Ya en las primeras noticias de la mañana aparecía Bäckström como un héroe nacional. Varios de sus colegas menearon la cabeza preguntándose cómo era posible. La mayoría optó por cerrar el pico y asentir. Alguno que otro ventiló sus dudas.

Jorma Honkamäki era uno de ellos. Se tropezó con Frank Motoele en la entrada del hospital Karolinska.
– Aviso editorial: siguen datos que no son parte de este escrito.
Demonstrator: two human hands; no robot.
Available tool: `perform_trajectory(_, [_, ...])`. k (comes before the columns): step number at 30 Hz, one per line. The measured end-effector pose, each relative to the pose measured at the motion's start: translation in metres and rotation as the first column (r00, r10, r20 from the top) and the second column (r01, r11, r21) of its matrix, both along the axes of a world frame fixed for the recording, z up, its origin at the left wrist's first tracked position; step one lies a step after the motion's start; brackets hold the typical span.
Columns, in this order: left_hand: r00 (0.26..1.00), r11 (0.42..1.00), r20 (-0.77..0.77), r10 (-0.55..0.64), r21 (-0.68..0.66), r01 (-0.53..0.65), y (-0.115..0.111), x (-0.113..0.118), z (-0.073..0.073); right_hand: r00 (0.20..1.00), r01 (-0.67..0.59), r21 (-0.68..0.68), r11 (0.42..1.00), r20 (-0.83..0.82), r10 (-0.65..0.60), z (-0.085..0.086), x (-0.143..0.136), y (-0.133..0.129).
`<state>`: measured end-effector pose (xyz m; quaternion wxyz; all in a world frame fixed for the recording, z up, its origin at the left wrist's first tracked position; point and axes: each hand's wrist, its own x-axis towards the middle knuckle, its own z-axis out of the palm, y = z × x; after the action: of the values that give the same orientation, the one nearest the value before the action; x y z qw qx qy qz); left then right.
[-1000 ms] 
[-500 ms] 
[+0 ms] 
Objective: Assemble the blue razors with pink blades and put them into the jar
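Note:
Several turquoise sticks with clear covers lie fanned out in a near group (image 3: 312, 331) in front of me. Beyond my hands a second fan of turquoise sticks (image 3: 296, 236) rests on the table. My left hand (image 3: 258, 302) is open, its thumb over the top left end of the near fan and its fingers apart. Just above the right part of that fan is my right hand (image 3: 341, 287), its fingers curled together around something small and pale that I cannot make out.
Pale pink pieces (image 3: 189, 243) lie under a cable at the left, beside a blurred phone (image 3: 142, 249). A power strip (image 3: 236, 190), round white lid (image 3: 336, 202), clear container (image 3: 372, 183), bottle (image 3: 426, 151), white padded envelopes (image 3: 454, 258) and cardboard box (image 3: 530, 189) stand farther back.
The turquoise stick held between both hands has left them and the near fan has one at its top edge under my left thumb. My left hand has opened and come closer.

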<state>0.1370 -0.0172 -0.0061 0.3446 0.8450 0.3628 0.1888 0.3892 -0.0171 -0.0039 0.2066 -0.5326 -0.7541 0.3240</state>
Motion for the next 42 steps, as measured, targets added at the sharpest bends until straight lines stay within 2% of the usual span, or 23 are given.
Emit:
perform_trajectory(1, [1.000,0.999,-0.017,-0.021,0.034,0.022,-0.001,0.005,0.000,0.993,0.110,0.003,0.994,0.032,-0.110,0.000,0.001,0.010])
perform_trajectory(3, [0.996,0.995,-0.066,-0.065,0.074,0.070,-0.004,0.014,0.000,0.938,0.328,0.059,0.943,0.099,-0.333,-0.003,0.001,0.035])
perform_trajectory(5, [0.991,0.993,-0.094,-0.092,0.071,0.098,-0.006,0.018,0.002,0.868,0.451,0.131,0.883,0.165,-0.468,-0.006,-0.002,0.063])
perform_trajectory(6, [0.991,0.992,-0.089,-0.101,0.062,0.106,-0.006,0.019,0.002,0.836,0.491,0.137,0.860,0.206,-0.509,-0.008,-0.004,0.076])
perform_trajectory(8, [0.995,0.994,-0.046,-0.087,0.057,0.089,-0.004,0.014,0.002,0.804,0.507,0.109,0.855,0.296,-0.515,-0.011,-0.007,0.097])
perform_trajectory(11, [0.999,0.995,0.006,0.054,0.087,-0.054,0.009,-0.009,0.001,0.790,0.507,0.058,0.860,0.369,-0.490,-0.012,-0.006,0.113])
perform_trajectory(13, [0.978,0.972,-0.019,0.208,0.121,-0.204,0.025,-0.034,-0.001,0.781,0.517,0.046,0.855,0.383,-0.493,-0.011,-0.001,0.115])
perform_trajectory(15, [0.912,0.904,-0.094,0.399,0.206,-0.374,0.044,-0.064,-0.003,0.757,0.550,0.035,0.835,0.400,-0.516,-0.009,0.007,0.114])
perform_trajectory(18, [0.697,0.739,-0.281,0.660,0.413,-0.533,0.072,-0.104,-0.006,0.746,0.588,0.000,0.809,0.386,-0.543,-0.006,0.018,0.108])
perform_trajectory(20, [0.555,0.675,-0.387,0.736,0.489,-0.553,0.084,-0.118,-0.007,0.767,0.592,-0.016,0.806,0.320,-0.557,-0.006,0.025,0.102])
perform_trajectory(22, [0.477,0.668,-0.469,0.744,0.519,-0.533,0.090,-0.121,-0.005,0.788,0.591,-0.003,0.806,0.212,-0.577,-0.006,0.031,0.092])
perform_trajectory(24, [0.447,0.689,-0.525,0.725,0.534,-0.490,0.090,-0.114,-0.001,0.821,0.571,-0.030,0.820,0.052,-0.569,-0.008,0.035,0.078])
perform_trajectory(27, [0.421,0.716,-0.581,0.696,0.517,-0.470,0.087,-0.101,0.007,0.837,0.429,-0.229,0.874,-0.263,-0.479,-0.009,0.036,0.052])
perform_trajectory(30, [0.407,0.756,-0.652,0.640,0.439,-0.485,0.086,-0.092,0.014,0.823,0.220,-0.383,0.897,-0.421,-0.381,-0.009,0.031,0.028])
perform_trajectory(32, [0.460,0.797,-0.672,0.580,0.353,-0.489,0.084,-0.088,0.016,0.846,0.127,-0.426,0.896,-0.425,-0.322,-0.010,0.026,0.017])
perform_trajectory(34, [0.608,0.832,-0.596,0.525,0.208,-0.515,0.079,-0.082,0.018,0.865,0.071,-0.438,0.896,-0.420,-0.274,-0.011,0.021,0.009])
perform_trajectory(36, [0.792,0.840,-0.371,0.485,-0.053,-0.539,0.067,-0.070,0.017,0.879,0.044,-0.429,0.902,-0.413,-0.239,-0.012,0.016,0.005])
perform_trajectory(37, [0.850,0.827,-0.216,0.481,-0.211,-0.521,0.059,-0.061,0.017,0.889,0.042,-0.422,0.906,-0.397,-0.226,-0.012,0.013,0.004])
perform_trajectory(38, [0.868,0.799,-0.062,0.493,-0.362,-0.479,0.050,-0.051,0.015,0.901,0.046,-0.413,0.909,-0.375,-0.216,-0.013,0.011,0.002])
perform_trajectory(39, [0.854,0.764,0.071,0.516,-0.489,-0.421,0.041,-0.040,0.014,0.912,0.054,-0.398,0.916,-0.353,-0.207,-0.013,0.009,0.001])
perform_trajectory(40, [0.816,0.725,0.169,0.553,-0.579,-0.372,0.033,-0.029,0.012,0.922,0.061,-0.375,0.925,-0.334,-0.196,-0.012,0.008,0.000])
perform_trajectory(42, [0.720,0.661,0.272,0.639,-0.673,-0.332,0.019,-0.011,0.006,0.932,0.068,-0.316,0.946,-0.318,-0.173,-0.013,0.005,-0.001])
—Desde luego, es como para preguntarse qué coño fue lo que pasó —dijo Honkamäki con un suspiro.

—¿Por qué lo dices? —preguntó Motoele mirándolo con aquellos ojos tan negros como las noches de invierno de la sabana.

—Por el enano seboso —explicó Honkamäki.

—Ten cuidado con lo que dices —dijo Motoele con la mirada inexpresiva—. Estás hablando de un héroe. Respeto.